Print the whole listing below again, exactly as given.

>>

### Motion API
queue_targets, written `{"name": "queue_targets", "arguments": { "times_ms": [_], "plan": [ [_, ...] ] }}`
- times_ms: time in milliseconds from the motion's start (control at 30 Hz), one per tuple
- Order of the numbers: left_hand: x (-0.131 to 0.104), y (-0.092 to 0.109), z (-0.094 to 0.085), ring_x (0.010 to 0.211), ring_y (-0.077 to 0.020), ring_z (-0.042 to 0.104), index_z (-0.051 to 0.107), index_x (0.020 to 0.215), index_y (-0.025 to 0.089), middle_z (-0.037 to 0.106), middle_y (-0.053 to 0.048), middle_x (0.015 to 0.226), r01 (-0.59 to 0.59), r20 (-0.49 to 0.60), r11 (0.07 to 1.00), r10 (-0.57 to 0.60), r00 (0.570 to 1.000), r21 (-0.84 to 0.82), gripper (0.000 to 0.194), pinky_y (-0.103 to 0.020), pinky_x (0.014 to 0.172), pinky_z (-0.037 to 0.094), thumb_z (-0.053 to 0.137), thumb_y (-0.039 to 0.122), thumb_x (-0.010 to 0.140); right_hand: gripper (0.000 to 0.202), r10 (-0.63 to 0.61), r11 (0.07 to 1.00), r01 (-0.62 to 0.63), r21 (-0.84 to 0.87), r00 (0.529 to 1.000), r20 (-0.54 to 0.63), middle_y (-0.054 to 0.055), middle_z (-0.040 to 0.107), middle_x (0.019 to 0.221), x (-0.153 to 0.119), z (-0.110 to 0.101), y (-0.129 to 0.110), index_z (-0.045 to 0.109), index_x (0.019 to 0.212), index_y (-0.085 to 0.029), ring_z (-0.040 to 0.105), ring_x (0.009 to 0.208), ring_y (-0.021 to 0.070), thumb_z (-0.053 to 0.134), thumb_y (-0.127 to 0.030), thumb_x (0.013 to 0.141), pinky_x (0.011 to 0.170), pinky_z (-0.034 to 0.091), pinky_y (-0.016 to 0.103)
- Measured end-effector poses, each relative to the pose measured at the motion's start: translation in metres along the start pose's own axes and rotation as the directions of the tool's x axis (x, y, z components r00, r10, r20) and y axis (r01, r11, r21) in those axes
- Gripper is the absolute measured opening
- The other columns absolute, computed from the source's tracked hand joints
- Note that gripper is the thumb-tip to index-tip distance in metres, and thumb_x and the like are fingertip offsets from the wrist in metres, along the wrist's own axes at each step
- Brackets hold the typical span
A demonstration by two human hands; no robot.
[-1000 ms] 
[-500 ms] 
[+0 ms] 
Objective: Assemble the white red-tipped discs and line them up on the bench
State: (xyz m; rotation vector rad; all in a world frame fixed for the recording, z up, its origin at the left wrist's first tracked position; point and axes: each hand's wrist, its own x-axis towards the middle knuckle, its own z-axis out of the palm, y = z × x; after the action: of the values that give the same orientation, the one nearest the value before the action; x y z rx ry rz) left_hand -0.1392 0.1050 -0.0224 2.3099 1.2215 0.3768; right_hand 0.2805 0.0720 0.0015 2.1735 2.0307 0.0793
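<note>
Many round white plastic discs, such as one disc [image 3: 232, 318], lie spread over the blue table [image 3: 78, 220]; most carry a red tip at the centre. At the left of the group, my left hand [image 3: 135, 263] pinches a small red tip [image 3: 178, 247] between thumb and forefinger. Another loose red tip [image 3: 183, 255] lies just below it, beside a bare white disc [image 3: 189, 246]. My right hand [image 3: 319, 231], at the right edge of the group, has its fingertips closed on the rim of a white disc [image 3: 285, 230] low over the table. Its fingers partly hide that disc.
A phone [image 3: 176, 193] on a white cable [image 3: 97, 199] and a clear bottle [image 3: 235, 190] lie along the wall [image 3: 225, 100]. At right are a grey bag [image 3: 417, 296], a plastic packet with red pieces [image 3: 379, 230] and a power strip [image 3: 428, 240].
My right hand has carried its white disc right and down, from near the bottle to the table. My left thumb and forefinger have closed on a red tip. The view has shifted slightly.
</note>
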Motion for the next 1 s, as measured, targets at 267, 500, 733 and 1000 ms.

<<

Completed exercise —
### Motion API
queue_targets, written `{"name": "queue_targets", "arguments": { "times_ms": [_], "plan": [ [_, ...] ] }}`
- times_ms: time in milliseconds from the motion's start (control at 30 Hz), one per tuple
- Order of the numbers: left_hand: x (-0.131 to 0.104), y (-0.092 to 0.109), z (-0.094 to 0.085), ring_x (0.010 to 0.211), ring_y (-0.077 to 0.020), ring_z (-0.042 to 0.104), index_z (-0.051 to 0.107), index_x (0.020 to 0.215), index_y (-0.025 to 0.089), middle_z (-0.037 to 0.106), middle_y (-0.053 to 0.048), middle_x (0.015 to 0.226), r01 (-0.59 to 0.59), r20 (-0.49 to 0.60), r11 (0.07 to 1.00), r10 (-0.57 to 0.60), r00 (0.570 to 1.000), r21 (-0.84 to 0.82), gripper (0.000 to 0.194), pinky_y (-0.103 to 0.020), pinky_x (0.014 to 0.172), pinky_z (-0.037 to 0.094), thumb_z (-0.053 to 0.137), thumb_y (-0.039 to 0.122), thumb_x (-0.010 to 0.140); right_hand: gripper (0.000 to 0.202), r10 (-0.63 to 0.61), r11 (0.07 to 1.00), r01 (-0.62 to 0.63), r21 (-0.84 to 0.87), r00 (0.529 to 1.000), r20 (-0.54 to 0.63), middle_y (-0.054 to 0.055), middle_z (-0.040 to 0.107), middle_x (0.019 to 0.221), x (-0.153 to 0.119), z (-0.110 to 0.101), y (-0.129 to 0.110), index_z (-0.045 to 0.109), index_x (0.019 to 0.212), index_y (-0.085 to 0.029), ring_z (-0.040 to 0.105), ring_x (0.009 to 0.208), ring_y (-0.021 to 0.070), thumb_z (-0.053 to 0.134), thumb_y (-0.127 to 0.030), thumb_x (0.013 to 0.141), pinky_x (0.011 to 0.170), pinky_z (-0.034 to 0.091), pinky_y (-0.016 to 0.103)
- Measured end-effector poses, each relative to the pose measured at the motion's start: translation in metres along the start pose's own axes and rotation as the directions of the tool's x axis (x, y, z components r00, r10, r20) and y axis (r01, r11, r21) in those axes
- Gripper is the absolute measured opening
- The other columns absolute, computed from the source's tracked hand joints
- Note that gripper is the thumb-tip to index-tip distance in metres, and thumb_x and the like are fingertip offsets from the wrist in metres, along the wrist's own axes at each step
- Brackets hold the typical span
A demonstration by two human hands; no robot.
[-1000 ms] 
[-500 ms] 
[+0 ms] 
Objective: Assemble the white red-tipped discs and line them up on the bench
State: (xyz m; rotation vector rad; all in a world frame fixed for the recording, z up, its origin at the left wrist's first tracked position; point and axes: each hand's wrist, its own x-axis towards the middle knuckle, its own z-axis out of the palm, y = z × x; after the action: of the values that give the same orientation, the one nearest the value before the action; x y z rx ry rz) left_hand -0.1392 0.1050 -0.0224 2.3099 1.2215 0.3768; right_hand 0.2805 0.0720 0.0015 2.1735 2.0307 0.0793
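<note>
Many round white plastic discs, such as one disc [image 3: 232, 318], lie spread over the blue table [image 3: 78, 220]; most carry a red tip at the centre. At the left of the group, my left hand [image 3: 135, 263] pinches a small red tip [image 3: 178, 247] between thumb and forefinger. Another loose red tip [image 3: 183, 255] lies just below it, beside a bare white disc [image 3: 189, 246]. My right hand [image 3: 319, 231], at the right edge of the group, has its fingertips closed on the rim of a white disc [image 3: 285, 230] low over the table. Its fingers partly hide that disc.
A phone [image 3: 176, 193] on a white cable [image 3: 97, 199] and a clear bottle [image 3: 235, 190] lie along the wall [image 3: 225, 100]. At right are a grey bag [image 3: 417, 296], a plastic packet with red pieces [image 3: 379, 230] and a power strip [image 3: 428, 240].
My right hand has carried its white disc right and down, from near the bottle to the table. My left thumb and forefinger have closed on a red tip. The view has shifted slightly.
</note>
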Motion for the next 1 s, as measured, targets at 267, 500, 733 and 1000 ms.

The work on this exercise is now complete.